At the moment the precomputed CPS and access lists are not used.
The counter part are the Access Control Lists or ACL s, stored right behind the shared part of large Vnodes in server RVM. ACL's have attributes pairs of
1. a right or negative right; such rights are read, write, lookup, insert, delete, administer.
2. a group or user to which the right applies.

Note that transitive Membership and exclusion of membership relations among members and groups can be defined. Satya's papers explains several importance advantages and possibilities for using the system based on this scheme.

The total rights are the union of the rights of members of the CPS of the user.
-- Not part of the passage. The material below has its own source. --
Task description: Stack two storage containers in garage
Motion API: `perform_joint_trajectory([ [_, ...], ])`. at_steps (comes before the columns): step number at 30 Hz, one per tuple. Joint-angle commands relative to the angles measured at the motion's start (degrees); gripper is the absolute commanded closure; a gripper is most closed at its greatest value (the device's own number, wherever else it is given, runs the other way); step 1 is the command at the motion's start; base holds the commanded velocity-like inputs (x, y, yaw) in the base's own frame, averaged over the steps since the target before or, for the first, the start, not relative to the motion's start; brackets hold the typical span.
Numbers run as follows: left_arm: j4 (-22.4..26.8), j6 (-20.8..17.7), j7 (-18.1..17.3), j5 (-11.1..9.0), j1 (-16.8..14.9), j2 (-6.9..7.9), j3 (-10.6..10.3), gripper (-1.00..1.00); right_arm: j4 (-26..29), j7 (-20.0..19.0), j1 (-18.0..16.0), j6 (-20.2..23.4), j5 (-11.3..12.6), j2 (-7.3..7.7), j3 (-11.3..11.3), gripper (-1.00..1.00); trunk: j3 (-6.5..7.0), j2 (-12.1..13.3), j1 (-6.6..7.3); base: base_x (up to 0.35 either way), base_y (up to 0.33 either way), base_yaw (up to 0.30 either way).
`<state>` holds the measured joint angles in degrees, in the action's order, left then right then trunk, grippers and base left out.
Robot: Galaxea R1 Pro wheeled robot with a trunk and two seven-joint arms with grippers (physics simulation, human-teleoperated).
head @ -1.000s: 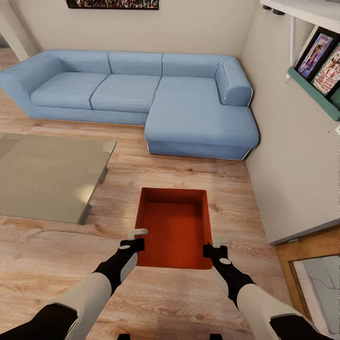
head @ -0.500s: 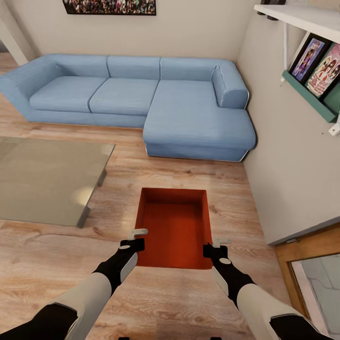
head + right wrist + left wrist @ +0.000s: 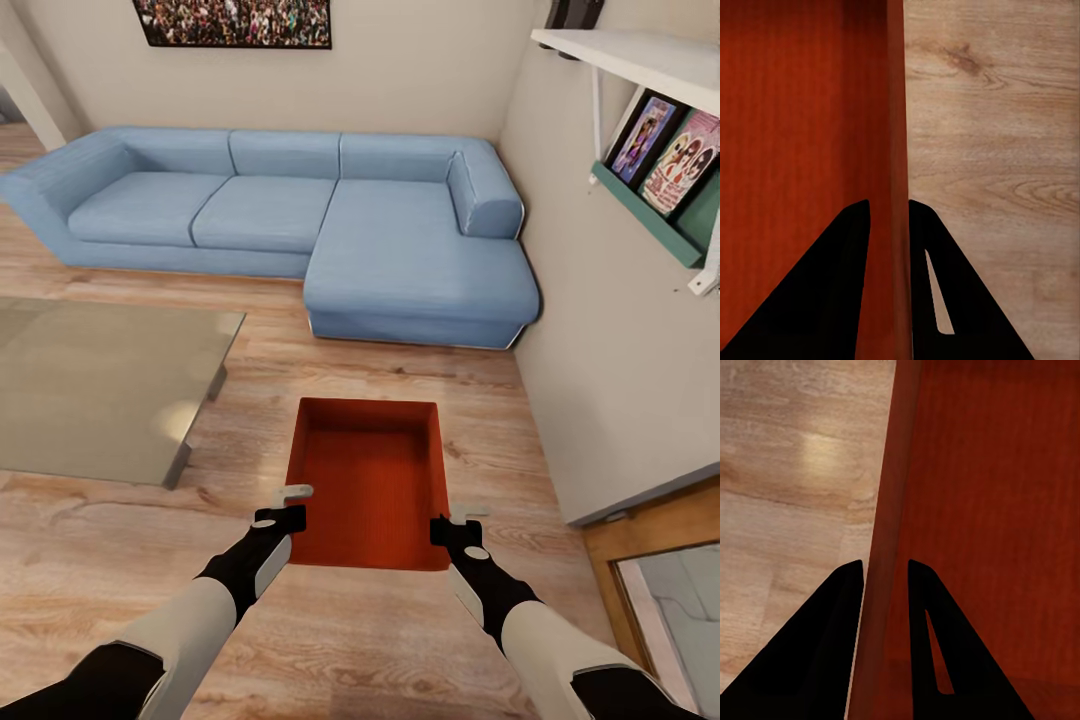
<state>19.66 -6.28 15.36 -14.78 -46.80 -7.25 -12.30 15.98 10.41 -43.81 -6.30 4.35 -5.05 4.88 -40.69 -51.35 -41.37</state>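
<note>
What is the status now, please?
Left gripper and right gripper shut on side walls of red-orange open-topped storage container. Light wood-plank floor underneath. Blue corner sofa ahead.

The head camera looks forward and down from above both arms, the sofa [image 3: 300, 215] at 12 o'clock. Each wrist camera peers close along its fingers; all three share the storage container [image 3: 368, 482] and wood floor [image 3: 120, 540]

I can't read any writing here; the covers [image 3: 668, 143] on my right-hand shelf show pictures, lettering too blurred.
</note>
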Motion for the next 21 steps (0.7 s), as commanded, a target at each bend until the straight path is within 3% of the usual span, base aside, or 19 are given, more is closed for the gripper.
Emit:
perform_joint_trajectory([
  [1,-0.1,-0.4,1.1,-0.2,0.0,-0.04,-0.1,1.0,2.4,5.4,-0.1,-0.3,0.0,-0.23,-0.7,1.0,0.05,0.0,-0.01,0.0,0.0,0.0],
  [21,-0.2,-0.4,1.1,-0.2,0.0,0.01,-0.1,1.0,2.4,5.4,-0.1,-0.3,0.0,-0.14,-0.7,1.0,1.84,0.0,-0.01,0.0,0.0,0.0],
])
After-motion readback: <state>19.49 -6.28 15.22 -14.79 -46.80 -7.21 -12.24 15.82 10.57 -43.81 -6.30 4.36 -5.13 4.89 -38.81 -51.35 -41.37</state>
The negative rights are also a union and overide positive rights in case of conflict.

4.1 Checking permissions.

When a client first contacts a server the RPC routine ViceNewConnection ( srvproc2.cc ) is called. This calls BuildClient ( clientproc.cc ). BuildClient gets the ViceId from the username if necessary. A ClientEntry client is malloced and a the routine SetUsername is called to fill in more details. Finally AL_GetInternalCPS is called which builds up the CPS for the client entry.

AL_GetInternalCPS gets to the guts of the protection database file. It mallocs the length needed to encode the CPS and hangs it off the client entry.
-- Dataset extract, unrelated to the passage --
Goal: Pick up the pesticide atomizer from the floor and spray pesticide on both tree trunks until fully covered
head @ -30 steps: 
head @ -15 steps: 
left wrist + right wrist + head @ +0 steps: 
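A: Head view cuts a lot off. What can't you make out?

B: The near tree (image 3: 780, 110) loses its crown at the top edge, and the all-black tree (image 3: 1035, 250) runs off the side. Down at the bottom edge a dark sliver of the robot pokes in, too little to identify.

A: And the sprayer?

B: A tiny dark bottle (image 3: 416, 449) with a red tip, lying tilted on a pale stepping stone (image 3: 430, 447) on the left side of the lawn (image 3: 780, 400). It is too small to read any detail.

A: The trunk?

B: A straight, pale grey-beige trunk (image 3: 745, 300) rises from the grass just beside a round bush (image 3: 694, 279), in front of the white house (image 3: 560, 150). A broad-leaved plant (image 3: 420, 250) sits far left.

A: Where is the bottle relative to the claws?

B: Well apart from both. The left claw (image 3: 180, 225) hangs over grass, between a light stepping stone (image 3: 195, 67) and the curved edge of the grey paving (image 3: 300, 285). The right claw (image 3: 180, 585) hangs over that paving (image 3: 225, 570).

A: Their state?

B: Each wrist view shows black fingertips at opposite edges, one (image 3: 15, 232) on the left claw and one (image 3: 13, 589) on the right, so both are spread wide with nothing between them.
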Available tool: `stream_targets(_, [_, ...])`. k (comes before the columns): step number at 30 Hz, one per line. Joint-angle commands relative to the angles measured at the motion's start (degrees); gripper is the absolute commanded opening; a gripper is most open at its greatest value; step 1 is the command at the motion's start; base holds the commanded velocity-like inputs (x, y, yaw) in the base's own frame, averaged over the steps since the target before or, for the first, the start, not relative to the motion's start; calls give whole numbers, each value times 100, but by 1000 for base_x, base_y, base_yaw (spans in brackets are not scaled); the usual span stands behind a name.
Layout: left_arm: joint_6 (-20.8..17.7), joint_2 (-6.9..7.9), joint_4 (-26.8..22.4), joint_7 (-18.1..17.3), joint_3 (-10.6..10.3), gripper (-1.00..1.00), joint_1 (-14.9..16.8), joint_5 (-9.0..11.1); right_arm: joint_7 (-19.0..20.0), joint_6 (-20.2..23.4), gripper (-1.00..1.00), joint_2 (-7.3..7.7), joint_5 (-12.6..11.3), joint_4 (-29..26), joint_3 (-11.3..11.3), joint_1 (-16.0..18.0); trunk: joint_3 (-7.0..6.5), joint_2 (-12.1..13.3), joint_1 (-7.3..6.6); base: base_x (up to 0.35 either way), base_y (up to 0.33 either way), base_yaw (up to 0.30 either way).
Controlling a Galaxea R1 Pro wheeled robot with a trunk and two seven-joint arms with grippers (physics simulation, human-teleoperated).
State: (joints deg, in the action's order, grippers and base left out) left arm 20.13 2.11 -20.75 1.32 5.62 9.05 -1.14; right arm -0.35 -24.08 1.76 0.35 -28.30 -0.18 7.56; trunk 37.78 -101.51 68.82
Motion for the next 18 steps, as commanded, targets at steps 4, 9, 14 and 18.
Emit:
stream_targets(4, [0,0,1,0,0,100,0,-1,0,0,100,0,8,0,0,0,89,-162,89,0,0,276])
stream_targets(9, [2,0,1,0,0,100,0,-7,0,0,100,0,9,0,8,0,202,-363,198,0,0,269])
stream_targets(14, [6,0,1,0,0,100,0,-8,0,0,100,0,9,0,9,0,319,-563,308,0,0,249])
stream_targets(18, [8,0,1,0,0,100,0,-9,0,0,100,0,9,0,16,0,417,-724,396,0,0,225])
The algorithm to check permissions is short and sweet and explained in Satya's paper. The detailed checks are in libal but it is instructive to step momentarily to the server code. Before performing an operation the server will do a Check_XX_Semantics routine which among other things checks permissions:

It gets a pointer to the ACL for the large Vnode.
It enters the GetRights routine which does some complicated checking of rights for anonymous users before calling AL_CheckRights using the CPS attached to the client and the ACL.
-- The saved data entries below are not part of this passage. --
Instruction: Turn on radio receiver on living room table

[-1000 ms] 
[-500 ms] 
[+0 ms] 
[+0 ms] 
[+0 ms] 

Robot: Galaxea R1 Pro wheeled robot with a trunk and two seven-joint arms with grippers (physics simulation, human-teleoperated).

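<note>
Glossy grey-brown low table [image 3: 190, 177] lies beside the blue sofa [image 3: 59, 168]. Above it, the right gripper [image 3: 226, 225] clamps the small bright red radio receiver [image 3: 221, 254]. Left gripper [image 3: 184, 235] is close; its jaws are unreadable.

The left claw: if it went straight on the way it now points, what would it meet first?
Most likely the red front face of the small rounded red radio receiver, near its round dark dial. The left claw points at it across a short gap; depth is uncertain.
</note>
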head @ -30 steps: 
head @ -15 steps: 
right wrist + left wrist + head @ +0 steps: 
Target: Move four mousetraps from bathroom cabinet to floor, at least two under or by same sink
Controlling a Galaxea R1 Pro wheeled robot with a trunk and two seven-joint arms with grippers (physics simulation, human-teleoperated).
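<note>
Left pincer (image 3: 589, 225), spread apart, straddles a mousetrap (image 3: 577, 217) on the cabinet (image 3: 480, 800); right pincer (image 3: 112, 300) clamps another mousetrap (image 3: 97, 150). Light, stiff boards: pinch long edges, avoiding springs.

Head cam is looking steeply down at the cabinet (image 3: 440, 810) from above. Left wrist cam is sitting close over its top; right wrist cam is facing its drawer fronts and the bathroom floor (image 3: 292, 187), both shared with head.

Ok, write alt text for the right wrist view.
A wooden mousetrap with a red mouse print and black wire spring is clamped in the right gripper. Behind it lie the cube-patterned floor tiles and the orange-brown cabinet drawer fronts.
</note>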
4.2 The authorization library.

This system is ready for a rewrite, although the ideas are fine. Let's step through some of the ingredients.

The .pdb .pcf mystery

When setting up a Coda server the system administrator can combine existing Unix password files and groups files into a .pdb file using the program pwd2pdb. This is merely a convenient tool to quickly get a usable .pdb file the structure of which has been described above.

A perl script could do this equally well and might easily do a precomputation of the CPS. The .pdb file is a text file which has a very useful comment at the top describing it's structure:

############################
# VICE protection database #
############################

# Lines such as these are comments. Comments and whitespace are ignored.

# This file consists of user entries and group entries in no particular order.
# An empty entry indicates the end.

# A user entry has the form:
# UserName      UserId
#               "Is a group I directly belong to"_List
#               "Is a group in my CPS"_List
#               "Is a group owned by me"_List
#               Access List
#               ;

# A group entry has the form:
# GroupName     GroupId OwnerId
#               "Is a group I directly belong to"_List
#               "Is a group in my CPS"_List
#               "Is a user or group who is a direct member of me"_List
#               Access List
#               ;


# A simple list has the form ( i1 i2 i3 ..... )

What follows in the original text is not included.